策略日报:反弹-20251124
Tai Ping Yang Zheng Quan·2025-11-24 15:19

Group 1: Investment Strategy Overview - The report indicates that the stock market may enter a short-term adjustment phase, while the bond market is expected to show a strong oscillation in the near term. However, the long-term upward trend for A-shares is anticipated to continue, with the bond market still in a long-term downtrend [4][16]. - The target for the 30-year government bond is projected to oscillate upward to the pressure level of the annual line, with a long-term target near the low point of September 30, 2024, when policy shifted [4][16]. Group 2: A-Share Market Insights - The A-share market is currently undergoing a mid-term adjustment, with the Shanghai Composite Index stabilizing on low volume but showing poor quality in the upward movement, supported only by a few sectors like military industry. The overseas risks have not been fully released, and the A-share market is expected to be weaker than the European and American markets [5][20]. - The report suggests a cautious approach for investors, recommending strategies such as "building high walls" (dividends), "storing grain" (reducing positions), and "waiting for the right moment" to buy.

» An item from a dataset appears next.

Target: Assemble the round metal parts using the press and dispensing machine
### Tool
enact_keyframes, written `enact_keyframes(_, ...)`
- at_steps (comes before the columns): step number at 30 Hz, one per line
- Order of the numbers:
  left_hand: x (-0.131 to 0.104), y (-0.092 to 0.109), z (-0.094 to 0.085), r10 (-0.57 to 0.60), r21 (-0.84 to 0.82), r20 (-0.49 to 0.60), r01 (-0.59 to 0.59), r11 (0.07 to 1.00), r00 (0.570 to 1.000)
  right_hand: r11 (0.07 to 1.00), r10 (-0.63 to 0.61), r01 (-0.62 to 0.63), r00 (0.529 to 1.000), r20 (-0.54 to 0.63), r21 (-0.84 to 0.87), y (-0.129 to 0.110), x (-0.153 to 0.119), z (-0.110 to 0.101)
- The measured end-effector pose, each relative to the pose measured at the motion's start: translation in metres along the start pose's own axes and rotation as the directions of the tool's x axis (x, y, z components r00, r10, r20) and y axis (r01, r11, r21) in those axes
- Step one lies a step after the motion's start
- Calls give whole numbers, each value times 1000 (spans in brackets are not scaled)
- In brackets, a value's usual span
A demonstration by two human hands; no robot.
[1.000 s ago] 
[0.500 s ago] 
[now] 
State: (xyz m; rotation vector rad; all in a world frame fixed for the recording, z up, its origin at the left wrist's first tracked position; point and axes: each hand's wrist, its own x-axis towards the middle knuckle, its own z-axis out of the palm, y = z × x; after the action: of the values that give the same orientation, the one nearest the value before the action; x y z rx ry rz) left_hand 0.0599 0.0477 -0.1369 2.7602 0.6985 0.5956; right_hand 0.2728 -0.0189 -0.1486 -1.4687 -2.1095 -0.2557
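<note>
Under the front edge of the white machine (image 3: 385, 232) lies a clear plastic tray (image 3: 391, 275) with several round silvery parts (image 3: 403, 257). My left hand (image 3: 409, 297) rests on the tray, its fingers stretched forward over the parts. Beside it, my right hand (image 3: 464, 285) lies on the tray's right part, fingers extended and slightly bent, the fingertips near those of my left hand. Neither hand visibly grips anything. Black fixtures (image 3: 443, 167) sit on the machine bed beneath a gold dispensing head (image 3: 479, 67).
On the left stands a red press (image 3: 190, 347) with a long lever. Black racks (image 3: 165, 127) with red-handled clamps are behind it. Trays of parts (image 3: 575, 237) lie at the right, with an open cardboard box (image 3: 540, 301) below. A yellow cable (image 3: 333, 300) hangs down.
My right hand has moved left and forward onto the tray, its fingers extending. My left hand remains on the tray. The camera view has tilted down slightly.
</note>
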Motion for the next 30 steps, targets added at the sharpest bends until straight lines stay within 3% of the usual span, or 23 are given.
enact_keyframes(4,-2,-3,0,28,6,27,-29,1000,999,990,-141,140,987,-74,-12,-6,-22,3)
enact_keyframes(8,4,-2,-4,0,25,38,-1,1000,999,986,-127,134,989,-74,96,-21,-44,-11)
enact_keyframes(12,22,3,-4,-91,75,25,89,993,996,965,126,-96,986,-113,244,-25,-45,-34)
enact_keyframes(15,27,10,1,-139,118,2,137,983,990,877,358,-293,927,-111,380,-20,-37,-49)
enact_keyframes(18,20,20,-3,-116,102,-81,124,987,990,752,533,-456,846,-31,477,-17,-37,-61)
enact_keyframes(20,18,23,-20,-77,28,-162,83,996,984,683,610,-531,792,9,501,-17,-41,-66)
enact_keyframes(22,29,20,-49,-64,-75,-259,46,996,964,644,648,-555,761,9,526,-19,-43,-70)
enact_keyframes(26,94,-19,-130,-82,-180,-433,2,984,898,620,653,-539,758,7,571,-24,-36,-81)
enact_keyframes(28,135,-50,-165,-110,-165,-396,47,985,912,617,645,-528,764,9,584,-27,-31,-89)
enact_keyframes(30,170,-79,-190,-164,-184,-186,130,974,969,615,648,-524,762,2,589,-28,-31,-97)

The A-share market has broken below the critical support level of 3920, indicating the start of a mid-term adjustment [5][20]. Group 3: U.S. Market Analysis - The U.S. stock market is entering a short-term adjustment phase, particularly in the AI sector, which has seen rapid increases in valuation. Despite the low leverage in the private sector and the resilience of the U.S. economy, the overall adjustment space for the U.S. market is expected to be limited [6][24]. - Investors are advised to wait for opportunities to "buy the dip" as the market adjusts [6][26]. Group 4: Currency and Commodity Market Trends - The onshore RMB against the USD was reported at 7.1048, down 18 basis points from the previous close, indicating a potential short-term weakening of the RMB [26]. - The Wenhua Commodity Index rose by 0.04%, with mixed performance across sectors. The report suggests a cautious stance in the commodity market due to the high-risk environment in both A-shares and U.S. markets [29].